Medical advances have resulted in new drugs eg Aricept which help to slow the progress of certain types of dementia. For others there is no effective treatment. The reality is that the medications typically prescribed to manage aggression and agitation may be antipsychotic drugs. These are drugs that are not designed (or in many cases licenced) to treat dementia symptoms. They are the drugs usually prescribed to treat people with mental health conditions such as schizophrenia.

In some (probably about 50% of care home residents) the medication can help to reduce the impact of the distressing symptoms. However in the other 50% these drugs do not work at all. For many dementia sufferers these medications will cause serious and disabling side effects. Research has shown that 2/3 of prescriptions for antipsychotic drugs are unnecessary or inappropriate. The implications of this for the NHS, for families and sufferers are profound.

Ultimately it will be the NHS that picks up the tab both for the medication and for the physical ill effects of over prescription e.g. falls, cardiac problems, strokes etc. The potential side effects of the medication cannot be overstated. Some carry a nine fold increase in the risk of stroke. Inappropriate antipsychotic medication is implicated in many deaths of care home residents every year. .

Prescription of antipsychotics may result in quiet, compliant care home residents but medication may prevent dementia sufferers from communicating other significant issues such as hunger or pain.. Families may find that their loved one has become distant, quiet, subdued and withdrawn – a shadow of their former selves. Most terribly of all, the dementia sufferer themselves will be denied an opportunity to live their remaining years with dignity. They will become a patient to be managed rather than an individual to be cherished and cared for.

There is an alternative. The reality is that many dementia sufferers who benefit little from anti-psychotic medication would benefit greatly from receiving person-centred care. The symptoms of restlessness, aggression and frustration can often be effectively tackled if the sufferer is treated with dignity and respect and if an effort is made to understand their history, lifestyle, culture and preferences. Even 10 minutes of simple one to one conversation on a daily basis can have a significant beneficial effect.

The Alzheimer’s Society is spearheading a campaign to prevent the unnecessary administration of anti-psychotic drugs to dementia sufferers.

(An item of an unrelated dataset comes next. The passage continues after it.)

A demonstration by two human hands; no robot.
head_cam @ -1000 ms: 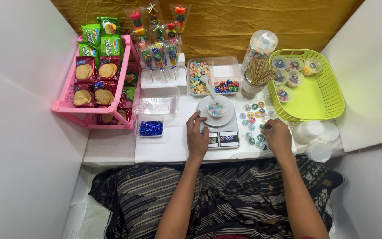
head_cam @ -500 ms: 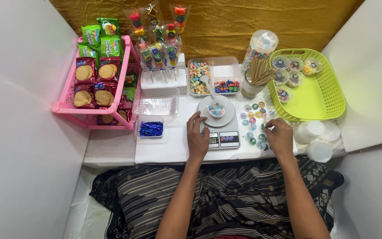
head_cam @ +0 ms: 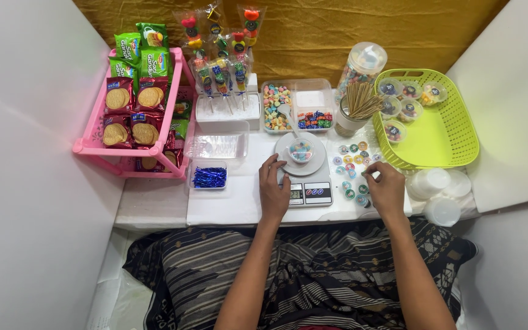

They offer excellent advice and guidance to families and carers and also health and social care professionals about alternatives to antipsychotic medication.

Whilst there is some evidence that campaigns have worked and that numbers of antipsychotic prescriptions are reducing, recent studies suggest that too many dementia sufferers are being prescribed too much medication for too long. As a society we are keen to comment and speculate about the future funding of care. We rightly condemn neglect of the elderly and vulnerable. Nevertheless we are apparently content to see tens of thousands of individuals prescribed medication that, at the very best, may not help them a great deal and, at the worst, may do them very real and terrible harm.